Type - bit 0-7. This value is always set to 9 for ERROR chunks.
Chunk flags - bit 8-15. Not used today. Might be applicable for change. See for more information.
Length - bit 16-31. Specifies the length of the chunk in bytes, including all the Error Causes.
Error causes - bit 32-n. Each ERROR chunk may contain one or more Error Causes, which notifies the opposite peer of a problem with the connection. Each Error Cause follows a specific format, as described in the document. We will not go into them here more than to say that they all contain an Cause Code, cause length and cause specific information field. The following Error Causes are possible:
Table 2-2. Error Causes
| Cause Value | Chunk Code |
|---|---|
| 1 | Invalid Stream Identifier |
| 2 | Missing Mandatory Parameter |
| 3 | Stale Cookie Error |
| 4 | Out of Resource |
| 5 | Unresolvable Address |
| 6 | Unrecognized Chunk Type |
| 7 | Invalid Mandatory Parameter |
| 8 | Unrecognized Parameters |
| 9 | No User Data |
| 10 | Cookie Received While Shutting Down |
The HEARTBEAT chunk is sent by one of the peers to probe and find out if a specific SCTP endpoint address is up. This is sent to the different addresses that was negotiated during the initialization of the association to find out if they are all up.
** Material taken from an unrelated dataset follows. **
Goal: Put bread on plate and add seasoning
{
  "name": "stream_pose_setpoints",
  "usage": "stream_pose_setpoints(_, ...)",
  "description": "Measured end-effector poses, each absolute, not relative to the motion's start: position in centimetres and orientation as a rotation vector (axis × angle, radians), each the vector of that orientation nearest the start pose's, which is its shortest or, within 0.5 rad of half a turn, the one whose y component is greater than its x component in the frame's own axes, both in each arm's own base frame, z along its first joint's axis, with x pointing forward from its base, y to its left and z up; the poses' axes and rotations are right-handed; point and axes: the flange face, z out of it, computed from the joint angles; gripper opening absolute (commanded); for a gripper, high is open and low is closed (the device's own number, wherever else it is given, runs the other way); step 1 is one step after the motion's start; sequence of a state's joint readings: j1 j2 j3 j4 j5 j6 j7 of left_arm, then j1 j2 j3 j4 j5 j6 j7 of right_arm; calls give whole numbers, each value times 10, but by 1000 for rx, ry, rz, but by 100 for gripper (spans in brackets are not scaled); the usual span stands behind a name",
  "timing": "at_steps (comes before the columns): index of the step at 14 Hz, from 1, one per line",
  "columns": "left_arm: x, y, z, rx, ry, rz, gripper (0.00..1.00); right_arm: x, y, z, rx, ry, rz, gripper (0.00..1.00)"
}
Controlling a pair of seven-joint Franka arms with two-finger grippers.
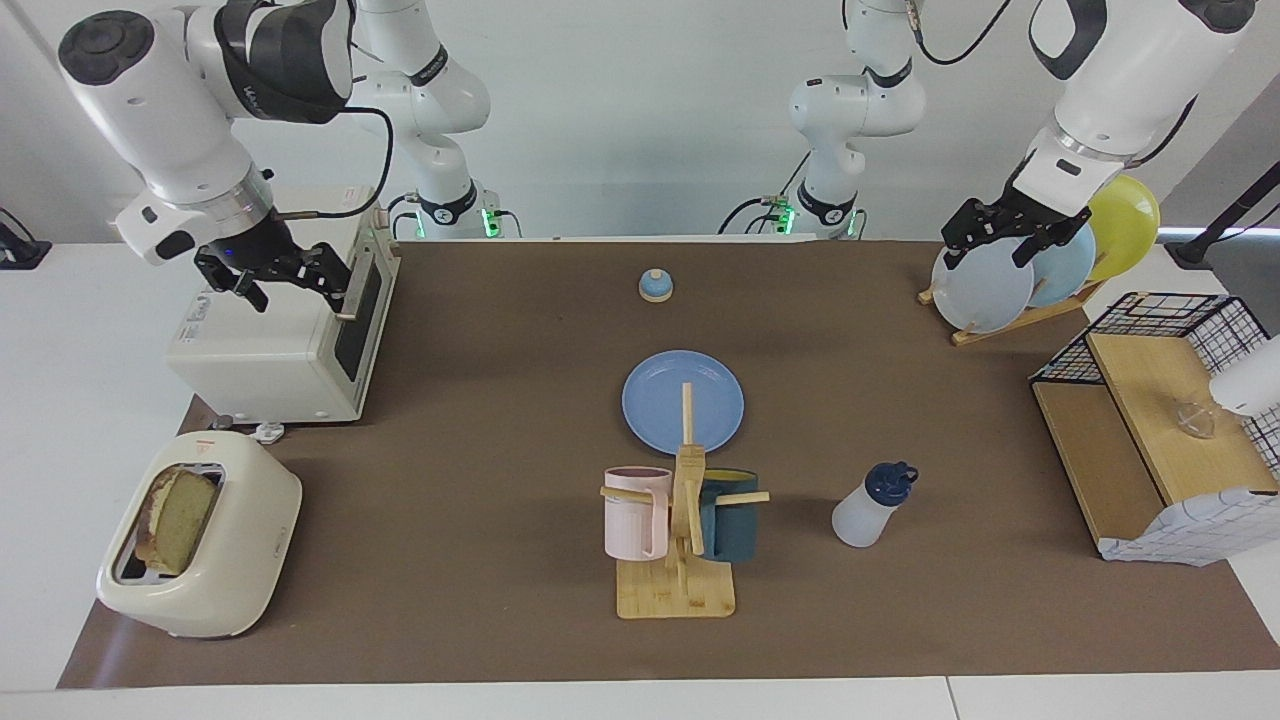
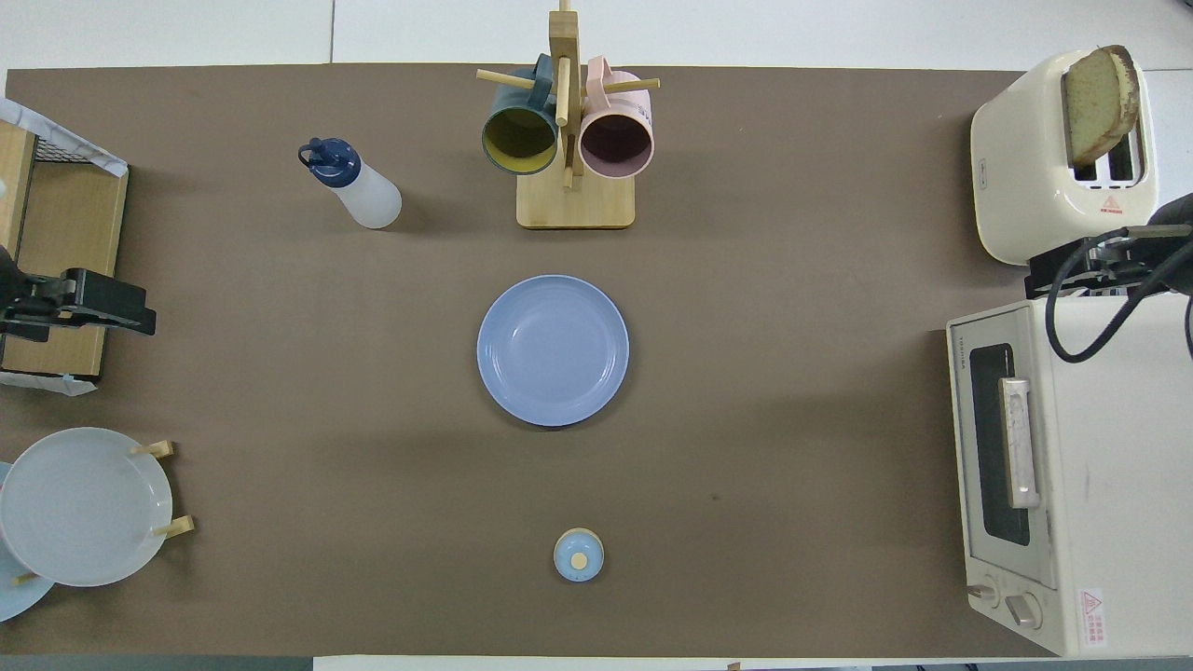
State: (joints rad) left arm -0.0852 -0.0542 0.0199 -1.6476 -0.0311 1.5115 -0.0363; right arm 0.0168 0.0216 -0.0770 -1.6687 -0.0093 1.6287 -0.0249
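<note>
On the brown worktop (image 1: 500, 400), nothing of the task is done yet. My bread (image 1: 178, 519) stands upright in a slot of the cream toaster (image 1: 215, 570) at the right arm's end, farther from me than the toaster oven (image 1: 290, 350). The blue plate (image 1: 683, 401) lies bare at the middle of the worktop, with the mug rack (image 1: 685, 520) just beside it on the side away from me. The seasoning bottle (image 1: 872, 505) stands upright beside that rack, toward the left arm's end. My right end effector (image 1: 272, 272) hangs over the toaster oven, fingers apart and holding nothing. My left end effector (image 1: 1000, 232) waits above the rack of upright plates (image 1: 985, 290), fingers apart too, empty. I judge the first step is in hand: fetching the bread. That calls for my right arm to swing out over the toaster, come down, and pinch the slice's raised top edge.
</note>
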Motion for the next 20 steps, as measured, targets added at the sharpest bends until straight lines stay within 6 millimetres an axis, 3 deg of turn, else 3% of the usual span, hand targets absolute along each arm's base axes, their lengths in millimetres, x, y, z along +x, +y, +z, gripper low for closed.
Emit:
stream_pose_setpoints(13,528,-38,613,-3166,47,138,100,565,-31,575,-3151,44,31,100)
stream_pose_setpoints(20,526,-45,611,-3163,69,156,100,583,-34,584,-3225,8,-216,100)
Type - bit 0-7. The type is always set to 4 for HEARTBEAT chunks.
Chunk flags - bit 8-15. Not used today. Might be applicable for change. See for more information.
Length - bit 16-31. The length of the whole chunk, including the Heartbeat Information TLV.
Heartbeat Information TLV - bit 32-n. This is a variable-length parameter as defined inside the document. This is a mandatory parameter for the HEARTBEAT chunks that contains 3 fields, info type = 1, info length and a sender-specific Heartbeat Information parameter. The last field should be a sender-specific information field of some kind, for example a timestamp when the heartbeat was sent and a destination IP address. This is then returned in the HEARTBEAT ACK chunk.